REQUIRED WORK -
From the listing below, work out how many lines contain "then"; the answer is that number and nothing more.

SUPPLIED DATA -
..............................

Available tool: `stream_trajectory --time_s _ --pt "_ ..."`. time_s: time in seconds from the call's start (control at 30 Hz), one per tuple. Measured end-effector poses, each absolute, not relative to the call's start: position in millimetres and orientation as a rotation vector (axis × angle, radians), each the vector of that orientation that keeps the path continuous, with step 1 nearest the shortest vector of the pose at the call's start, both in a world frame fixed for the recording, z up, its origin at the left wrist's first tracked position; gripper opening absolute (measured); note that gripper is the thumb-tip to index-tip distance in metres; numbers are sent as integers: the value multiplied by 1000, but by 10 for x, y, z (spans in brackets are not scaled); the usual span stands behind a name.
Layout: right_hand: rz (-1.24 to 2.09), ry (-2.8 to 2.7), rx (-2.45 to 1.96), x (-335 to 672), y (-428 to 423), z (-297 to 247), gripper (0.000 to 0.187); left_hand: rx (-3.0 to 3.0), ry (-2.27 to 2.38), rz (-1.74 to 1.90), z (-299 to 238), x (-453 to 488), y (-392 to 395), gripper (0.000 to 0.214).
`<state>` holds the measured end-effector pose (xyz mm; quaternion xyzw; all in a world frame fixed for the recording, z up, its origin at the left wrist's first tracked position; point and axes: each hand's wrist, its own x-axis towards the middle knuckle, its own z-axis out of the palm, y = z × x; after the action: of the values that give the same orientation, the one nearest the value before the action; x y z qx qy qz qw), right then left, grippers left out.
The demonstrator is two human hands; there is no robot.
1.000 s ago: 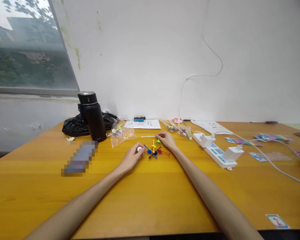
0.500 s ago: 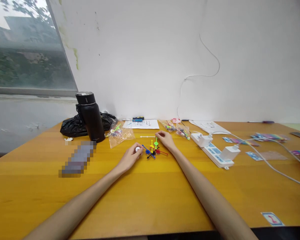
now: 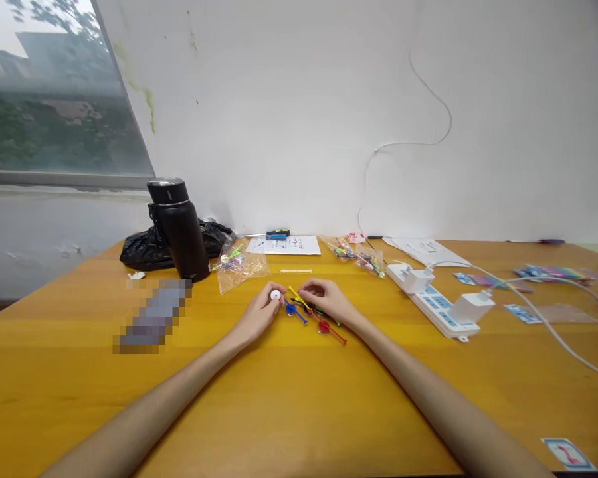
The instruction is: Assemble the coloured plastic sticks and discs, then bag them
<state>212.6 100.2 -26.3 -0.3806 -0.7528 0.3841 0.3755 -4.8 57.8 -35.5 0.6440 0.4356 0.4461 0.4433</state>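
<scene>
My left hand [image 3: 259,312] is closed, with a small white plastic disc [image 3: 275,295] pinched between thumb and fingers. Just right of it lies a loose group of arrow-shaped plastic spinners: a blue arrow [image 3: 291,309], a yellow arrow [image 3: 295,294] and a red arrow [image 3: 323,326]. Dark and green ones are partly hidden under my right hand [image 3: 329,300]. Its fingers are curled together over the group's far side, close to the yellow arrow; what they grip is hidden. Beyond both hands a white arrow [image 3: 296,271] lies flat on the table.
A black bottle [image 3: 182,232] stands at left before a black plastic bag [image 3: 142,253]. Clear bags of coloured parts [image 3: 244,265], a printed sheet [image 3: 294,245] and a screwdriver [image 3: 278,234] lie behind. A power strip [image 3: 436,309] with chargers and cables sits at right.
My right hand has come nearer, down over the arrows. The arrows have shifted and spread, with the red one now closer to me. The left hand still holds the white disc.
</scene>
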Motion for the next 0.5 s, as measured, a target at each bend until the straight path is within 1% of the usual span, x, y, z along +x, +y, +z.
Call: stream_trajectory --time_s 0.17,0.33,0.4,0.5 --pt "929 -1901 -1009 2130 978 -252 27 1557 980 1083 -338 -44 576 23" --pt "544 -1945 -938 2102 848 -124 20 1648 913 1028 -247 -35 499 27" --pt "452 -2026 -854 2063 742 -44 24 1729 894 1016 -199 -28 451 28" --pt "432 -2167 -743 2002 613 43 31 1825 872 997 -143 -19 400 31"
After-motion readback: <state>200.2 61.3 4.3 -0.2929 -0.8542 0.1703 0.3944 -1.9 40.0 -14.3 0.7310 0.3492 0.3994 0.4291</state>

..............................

FINISHED TASK -
2